Traditional Variation: Substitute coconut milk for half & half. Decaffeinated Variation: Substitute decaffeinated tea leaves. Low-fat Variation: Substitute evaporated milk or rice milk for half & half. Natural Variation: Substitute unrefined cane sugar for refined sugar and beet powder for food coloring.
- 3 1/2 cups water
- 1/3 cup Thai tea
- 1/3 cup sugar
- 1/3 cup condensed milk
- 1/2 cup half & half
Heat the water to boiling, then using four layers of cheesecloth as a filter, pour the water through the tea four times or until the tea until reaches the right color. Set the tea aside to cool. Mix together the remaining ingredients. Fill glasses with crushed ice; pour milk/sugar mixture about 1/2 full into each glass; carefully pour cooled tea over top to preserve separation.
- 1 1/2 cups water
- 2 tablespoons Thai tea
- 1/4 cup sweetened condensed milk
Place 2 tablespoons of tea powder in a muslin bag, and arrange over the neck of a jug. Pour in 12 ounces of boiling water, and allow to steep. Transfer the bag to a second jug and pour the water into the bag again. Repeat this process several times then vigorously squeeze the bag to remove as much liquor as possible. Add a quarter of a cup of sweetened condensed milk, stir to incorporate, and allow to cool.
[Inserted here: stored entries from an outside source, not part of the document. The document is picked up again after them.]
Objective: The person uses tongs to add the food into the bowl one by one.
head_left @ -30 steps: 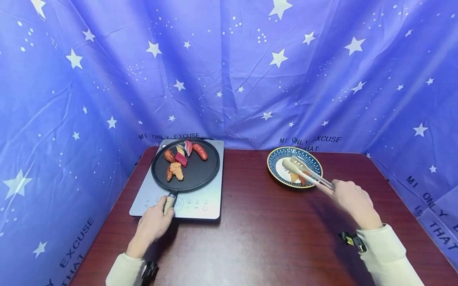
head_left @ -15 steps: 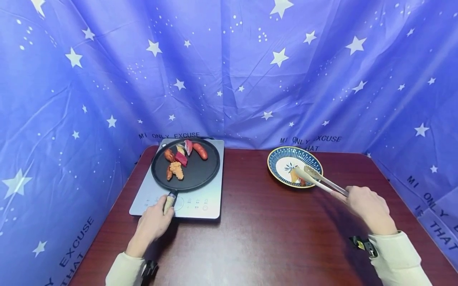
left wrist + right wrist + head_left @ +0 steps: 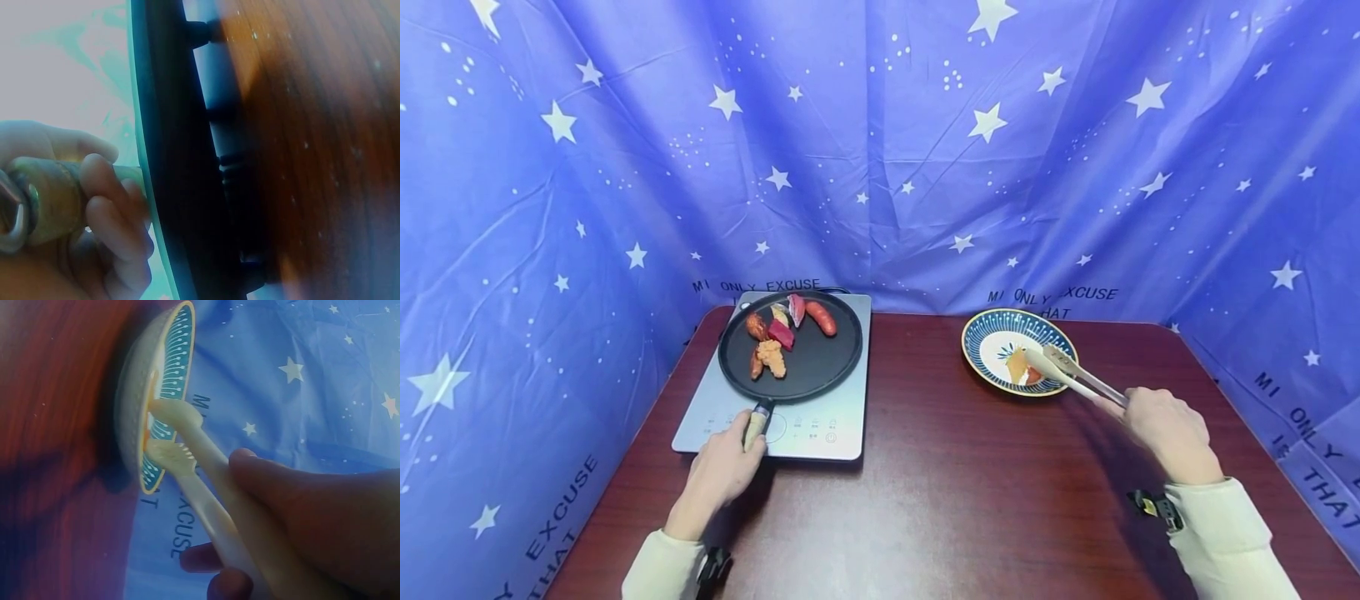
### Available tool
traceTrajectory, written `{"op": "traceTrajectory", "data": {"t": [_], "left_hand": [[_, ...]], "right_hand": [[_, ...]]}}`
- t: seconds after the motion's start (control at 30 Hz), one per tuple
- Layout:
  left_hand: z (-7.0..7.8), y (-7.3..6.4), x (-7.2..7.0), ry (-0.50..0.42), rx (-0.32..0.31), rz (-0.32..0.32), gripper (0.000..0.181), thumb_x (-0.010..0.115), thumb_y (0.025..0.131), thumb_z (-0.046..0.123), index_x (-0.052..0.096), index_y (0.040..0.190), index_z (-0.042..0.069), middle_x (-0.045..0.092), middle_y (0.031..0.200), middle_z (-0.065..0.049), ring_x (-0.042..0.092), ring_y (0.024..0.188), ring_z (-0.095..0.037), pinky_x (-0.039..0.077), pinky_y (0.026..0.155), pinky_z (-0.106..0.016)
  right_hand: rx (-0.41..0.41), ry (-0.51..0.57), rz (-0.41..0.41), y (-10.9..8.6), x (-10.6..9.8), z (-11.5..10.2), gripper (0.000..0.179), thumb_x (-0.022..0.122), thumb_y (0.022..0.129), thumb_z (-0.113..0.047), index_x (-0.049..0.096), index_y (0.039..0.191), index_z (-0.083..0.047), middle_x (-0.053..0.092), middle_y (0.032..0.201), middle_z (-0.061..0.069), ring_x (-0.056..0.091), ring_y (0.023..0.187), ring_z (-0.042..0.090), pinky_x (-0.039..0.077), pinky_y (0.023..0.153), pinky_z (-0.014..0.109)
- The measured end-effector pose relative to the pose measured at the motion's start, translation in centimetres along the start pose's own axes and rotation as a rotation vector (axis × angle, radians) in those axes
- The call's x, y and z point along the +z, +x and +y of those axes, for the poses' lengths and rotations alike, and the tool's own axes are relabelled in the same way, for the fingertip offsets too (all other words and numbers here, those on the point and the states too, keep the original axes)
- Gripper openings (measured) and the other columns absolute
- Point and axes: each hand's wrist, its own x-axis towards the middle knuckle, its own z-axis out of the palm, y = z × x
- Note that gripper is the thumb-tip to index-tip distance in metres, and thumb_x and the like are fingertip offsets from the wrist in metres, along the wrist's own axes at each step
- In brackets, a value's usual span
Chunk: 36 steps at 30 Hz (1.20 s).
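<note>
Now the right hand [image 3: 1168,429] grips tongs [image 3: 1075,379], tips apart, over one piece on the plate [image 3: 981,333]; left hand [image 3: 726,462] holds the pan [image 3: 820,367], six pieces left.

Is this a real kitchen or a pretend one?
Probably a staged cooking corner, not a real kitchen: a star-printed blue curtain wraps a table holding only an induction cooker and a plate.

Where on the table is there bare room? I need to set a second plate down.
Bare wood lies between the induction cooker and the blue plate, and along the near edge between the left hand and right hand. The pan is crowded with food; tongs reach over the plate.
</note>
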Motion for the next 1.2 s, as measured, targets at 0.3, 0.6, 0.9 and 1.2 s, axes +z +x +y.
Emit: {"op": "traceTrajectory", "data": {"t": [0.3,0.6,0.9,1.2], "left_hand": [[-0.1,0.2,0.1,0.003,-0.005,-0.003,0.054,0.049,0.089,0.031,0.042,0.137,0.007,0.057,0.078,-0.014,0.054,0.068,-0.027,0.039,0.053,-0.039],[0.1,0.0,-0.1,-0.003,-0.001,-0.004,0.052,0.05,0.09,0.029,0.042,0.137,0.006,0.057,0.078,-0.014,0.053,0.066,-0.026,0.039,0.052,-0.038],[0.1,0.1,0.0,0.0,-0.003,0.0,0.053,0.049,0.09,0.03,0.043,0.136,0.006,0.059,0.084,-0.017,0.055,0.07,-0.028,0.04,0.055,-0.041],[0.0,0.2,0.0,-0.002,-0.008,-0.004,0.054,0.049,0.089,0.031,0.042,0.137,0.006,0.059,0.086,-0.018,0.054,0.069,-0.028,0.04,0.054,-0.04]], "right_hand": [[0.015,-0.003,0.042,-0.8,-0.6,-1.0,0.068,0.044,0.088,-0.065,0.059,0.069,-0.002,0.057,0.069,0.03,0.056,0.06,0.048,0.039,0.047,0.054],[0.058,-0.005,-0.076,-0.8,-1.6,-1.6,0.075,0.04,0.089,-0.065,0.062,0.078,0.006,0.057,0.078,0.036,0.057,0.067,0.053,0.041,0.05,0.056],[0.0,0.015,-0.011,0.9,0.5,-1.5,0.07,0.039,0.091,-0.064,0.06,0.074,0.002,0.058,0.074,0.032,0.057,0.064,0.051,0.04,0.047,0.055],[-0.018,0.027,0.107,2.1,2.1,-1.9,0.067,0.043,0.087,-0.068,0.052,0.06,-0.006,0.053,0.059,0.02,0.054,0.054,0.041,0.038,0.044,0.05]]}}
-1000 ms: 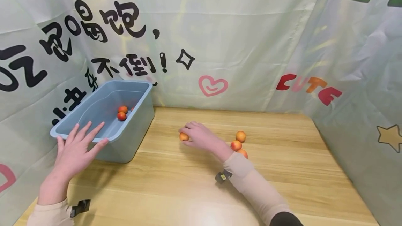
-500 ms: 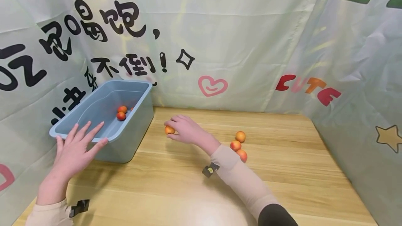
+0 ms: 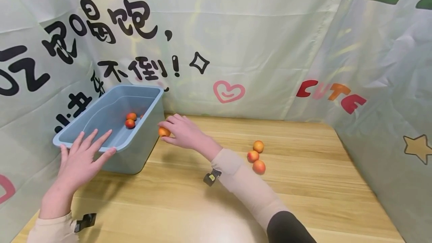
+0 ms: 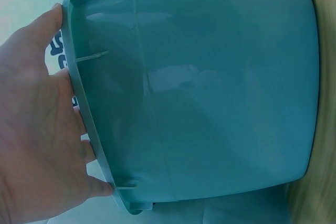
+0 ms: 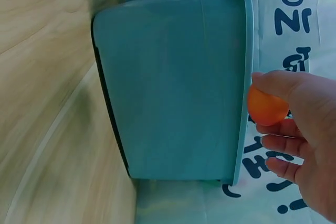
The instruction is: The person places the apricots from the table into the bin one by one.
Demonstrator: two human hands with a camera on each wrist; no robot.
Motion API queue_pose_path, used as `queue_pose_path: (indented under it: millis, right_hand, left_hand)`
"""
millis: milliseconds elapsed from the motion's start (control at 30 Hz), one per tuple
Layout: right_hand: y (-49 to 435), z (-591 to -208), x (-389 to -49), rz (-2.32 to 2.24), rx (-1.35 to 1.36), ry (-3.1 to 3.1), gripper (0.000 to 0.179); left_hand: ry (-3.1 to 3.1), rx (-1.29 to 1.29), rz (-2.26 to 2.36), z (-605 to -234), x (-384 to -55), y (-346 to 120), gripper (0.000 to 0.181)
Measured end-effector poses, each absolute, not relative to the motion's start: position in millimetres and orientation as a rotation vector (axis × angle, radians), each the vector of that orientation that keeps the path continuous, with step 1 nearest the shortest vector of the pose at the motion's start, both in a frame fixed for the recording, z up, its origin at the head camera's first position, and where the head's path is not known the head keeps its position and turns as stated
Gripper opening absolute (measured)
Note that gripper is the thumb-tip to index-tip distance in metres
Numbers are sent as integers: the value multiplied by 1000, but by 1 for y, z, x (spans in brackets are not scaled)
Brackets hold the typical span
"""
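Observation:
A blue plastic bin stands at the left of the table. On its near rim rests my left hand, fingers spread and straight; the left wrist view shows the fingertips touching the rim. My right hand pinches an orange apricot between thumb and fingers, raised beside the bin's right wall. Inside the bin lie an orange-red apricot and a redder one, with part of another by the wall. Right of my right hand, three apricots sit close together on the table, the middle one red and orange.
The wooden table reaches back to a pale printed curtain, which also hangs along the left and right sides. The bin stands close against the curtain at the left.
My right hand has carried the apricot left and upward, from above the table's middle to the bin's right side. My left hand has stayed on the rim.

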State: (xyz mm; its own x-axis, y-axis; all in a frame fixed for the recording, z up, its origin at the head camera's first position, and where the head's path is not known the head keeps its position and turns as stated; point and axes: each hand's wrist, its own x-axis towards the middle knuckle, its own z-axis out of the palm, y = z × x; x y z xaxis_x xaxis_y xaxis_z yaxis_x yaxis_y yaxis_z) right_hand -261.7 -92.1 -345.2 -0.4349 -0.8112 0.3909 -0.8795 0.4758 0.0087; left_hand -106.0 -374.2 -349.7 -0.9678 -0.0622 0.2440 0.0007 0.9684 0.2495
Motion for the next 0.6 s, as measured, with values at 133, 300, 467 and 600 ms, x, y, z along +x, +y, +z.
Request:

- This process gives me Thai Tea that tastes exactly like it does in my favorite Thai restaurant. I put a cup of the loose tea leaves into a big pot of water (the kind of pot one boils pasta in, a big stove pot). I bring the tea and water to a rolling boil, stirring constantly and monitoring the heat so that it doesn’t overflow. After it has boiled for a minute or two, I reduce the heat and allow the tea to simmer for 15 or 20 minutes. Then I cover the pot and allow the tea to cool on the stove top. At first the tea leaves all stay at the top of the water, but as the water cools they all drop to the bottom of the pot. I then carefully pour the tea into a pitcher, using a metal strainer to catch any leaves that happen to get stirred up during the process. (However, virtually all of the leaves stay settled.) I add sugar until the bitterness of the tea goes away, usually between one and two cups. If the tea seems too strong, I also add water to dilute it a bit. I pour the tea over ice, filling the glass 2/3 full, then top it off with half-and-half.
- Let the wonderful fragrance of Thai iced tea fill your home, and enjoy a stronger-tasting tea. In medium pot boil 8 cups water and add 8-10 heaping tablespoons of Thai tea mix. Reduce heat and let simmer uncovered for 1 hour. Add water to balance and let simmer for additional 1 hour. Add water once again and bring to a boil. Remove from heat. Strain, cool and serve as per above method. This method yields a stronger tea and is the more common way of preparation in Thailand.
And just to add some interest, I’ve included a couple of websites I found that were fascinating and chock full of information, recipes and variations.
Now, find your favourite, mix up a batch, pour it into a long tall glass full of ice, then find that novel you’ve been meaning to read, throw the cats out of the hammock, and enjoy a summer afternoon basking and indulging.
And pass the lemon please . . .TTFN!!!